Resource Distribution and Power Dynamics in Decentralized Networks

Introduction

The idealized vision of decentralized coordination triggered by the invention of blockchain continues to attract entrepreneurial and general interest. But while cryptonetwork innovators are obviously onto something unique and interesting, these emerging social systems are far from immune to problems that have plagued human institutions historically.

One way to conceptualize decentralized networks in terms of resource distribution, power dynamics, and governance is to think of these systems as fields. This post explains the meaning of this concept in sociology and how it could be operationalized when analyzing cryptonetworks. A realistic analytical framework for thinking about power and resource distribution early on will hopefully assist in reducing the likelihood of these systems reproducing or even amplifying the various imbalances that characterize the economy as we know it today.

What is a field?

In sociology, the term field denotes a structured social and symbolic setting in which individuals and groups acquire positions and act, and in which systems of meaning, institutions and hierarchies are formed, maintained and challenged.

As arenas of production, circulation and accumulation of goods, services, knowledge and status, the structure of a particular field is determined by the distribution of field-specific resources and, by extension, relations among its constituents.
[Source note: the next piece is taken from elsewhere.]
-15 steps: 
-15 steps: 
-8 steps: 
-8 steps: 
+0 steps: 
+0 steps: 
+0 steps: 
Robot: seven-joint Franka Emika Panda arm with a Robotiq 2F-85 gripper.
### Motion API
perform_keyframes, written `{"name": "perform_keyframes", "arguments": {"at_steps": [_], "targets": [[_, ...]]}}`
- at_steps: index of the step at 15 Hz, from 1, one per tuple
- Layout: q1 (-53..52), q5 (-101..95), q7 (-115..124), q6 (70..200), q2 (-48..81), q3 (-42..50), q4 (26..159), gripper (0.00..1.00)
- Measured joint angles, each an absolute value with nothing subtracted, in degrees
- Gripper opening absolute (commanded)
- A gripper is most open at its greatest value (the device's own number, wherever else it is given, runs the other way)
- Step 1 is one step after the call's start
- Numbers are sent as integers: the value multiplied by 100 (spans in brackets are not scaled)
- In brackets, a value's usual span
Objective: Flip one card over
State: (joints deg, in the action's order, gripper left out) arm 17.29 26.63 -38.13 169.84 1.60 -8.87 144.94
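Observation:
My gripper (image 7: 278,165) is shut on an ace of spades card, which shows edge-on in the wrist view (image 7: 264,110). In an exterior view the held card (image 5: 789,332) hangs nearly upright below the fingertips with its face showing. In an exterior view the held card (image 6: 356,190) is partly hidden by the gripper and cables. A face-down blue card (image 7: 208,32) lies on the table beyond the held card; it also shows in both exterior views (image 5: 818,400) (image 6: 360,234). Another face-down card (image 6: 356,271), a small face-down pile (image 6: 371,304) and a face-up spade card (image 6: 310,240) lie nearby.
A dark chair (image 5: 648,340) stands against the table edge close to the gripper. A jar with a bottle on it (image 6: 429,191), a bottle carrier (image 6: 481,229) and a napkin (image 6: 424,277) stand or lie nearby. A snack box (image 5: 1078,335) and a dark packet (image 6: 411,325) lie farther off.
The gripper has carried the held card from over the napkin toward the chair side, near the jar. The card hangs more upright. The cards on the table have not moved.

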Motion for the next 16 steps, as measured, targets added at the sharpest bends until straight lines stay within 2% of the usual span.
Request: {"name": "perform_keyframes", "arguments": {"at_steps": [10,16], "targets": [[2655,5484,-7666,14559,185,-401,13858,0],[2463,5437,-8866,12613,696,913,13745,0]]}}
As individuals and groups cooperate, compete and strategize, they either reinforce or challenge that structure. Under normal circumstances, the participants in a field accept the fundamental rules of the game. Indeed, this acceptance generally serves as a precondition for legitimately entering the field in the first place. But occasionally, these rules — and the power to define them — become actively contested stakes within the field.

Fields are not neutral, open and free marketplaces. At any given time, there are norms, inertia, and other structural forces that make certain development trajectories — for individuals, groups, and the field as a whole — more likely than others. As a result, the reality of a field is not fully reducible to the individual properties of its constituents, but should be analyzed in terms of the structural relations that constitute the field as a whole.

The boundaries of a field are not always clear or fixed and the concept can be applied at various levels of analysis. Consequently, many different and overlapping fields can be identified, from very large social universes such as science, business or art, to much more specialized arenas such as climate research, US retail business, or contemporary Italian painting, to even more narrowly defined microcosms such as a particular network of researchers, a local consumer electronics retail market, or a community of art professionals in a particular city.

Blockchain industry as a whole can be thought of as a field, while individual networks can be analyzed either as sub-fields or as competitors in broader, incumbent-dominated fields. Approaching cryptonetworks from such a perspective is analytically useful because most fields are characterized by similar properties and tendencies. For example:

Various iterations of field theory include additional avenues for analysis (there’s a list of further reading material for anyone interested below), but these are sufficient to raise the following question: what would basic field analysis consist of when applied to decentralized networks?

Field analysis for decentralized networks

In the first approximation, such an exercise would include the following steps, together with some inferences based on the standard formulation of the theory (from here on, the words “network” and “field” are used interchangeably):

(1) Understanding the formal rules of engagement as defined by the protocol and its governance system.

(2) Identifying network participants and stakeholders.

(3) Identifying the resources at stake.

(4) Understanding the historical and current distribution of these resources, including the distribution at network launch and stock/flow dynamics enabled and amplified by the rules of the protocol.

(5) Identifying competitive and cooperative drivers, ongoing conflicts and alliances.

(6) Detailed understanding of governance mechanisms.

Again, more sophisticated iterations of field theory offer additional angles, especially in relation to decision-making and action, but the steps above represent a starting point for describing a particular network or DAO as a field. An important benefit of a field-theoretic perspective is that it lends itself easily to both historical and comparative studies on how different networks evolve and are governed. As decentralized networks grow and mature, such comparative research may become increasingly relevant and insightful.

Conclusion

As long as we’re dealing with human beings, the age old struggle to accumulate power and other resources is likely to remain part of the picture. Time will tell whether the unique characteristics of decentralized networks, as compared to more traditional forms of organization, are sufficient to avoid a tendency towards concentration. Field theory, as a general theory of local social orders, can be applied to frame and analyze these dynamics — a precondition for addressing their more negative long-term consequences.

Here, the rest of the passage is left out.